# Matlacha Report 7/16



## iMacattack (Dec 11, 2006)

we are working on it.


----------



## winyahjay (Feb 8, 2010)

Stingray = worst pain I have ever experienced. Took a barb to the hand last summer.


----------



## anytide (Jul 30, 2009)

> Stingray = worst pain I have ever experienced. Took a barb to the hand last summer.

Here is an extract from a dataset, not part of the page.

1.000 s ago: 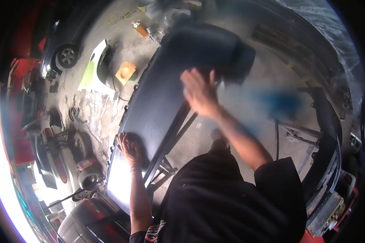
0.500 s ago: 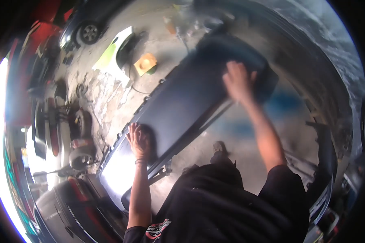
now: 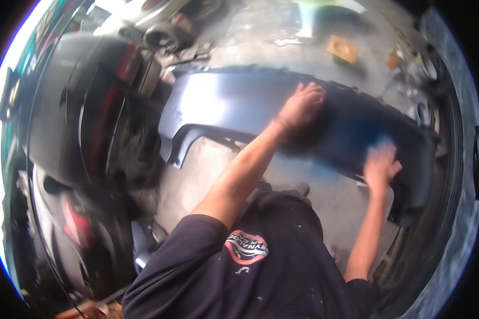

 x2 > had the experience more than once ,extremely painful :'(
for quick relief crank up the motor and let the hot water from the water pump spray on the wound -it work miracles for pain and can make it bearable until some pain reliever can kick in.. i've tried and it works !!!
-ouch


----------



## Jacob_Johnson (Sep 15, 2010)

pic


----------



## Jacob_Johnson (Sep 15, 2010)

pic


----------



## Jacob_Johnson (Sep 15, 2010)

pic


----------



## Jacob_Johnson (Sep 15, 2010)

Thanks for fixing the picture problem! The pictures are a little graphic haha


----------



## kbuch312 (Feb 17, 2007)

That is a nasty picture of the foot.
OOOOWWWWW!!!!!!!!!


----------



## mxfonze729 (Jul 11, 2011)

Was he wearing wading boots or shoes? or was that a barefoot attack? Looks SO painful!


----------



## SClay115 (May 18, 2009)

Yowza, now that doesn't look fun at all. I second the footwear question. I never usually put a foot on the water bed unless I have something attached to my tootsies. Just too many unknowns to have to worry about that. 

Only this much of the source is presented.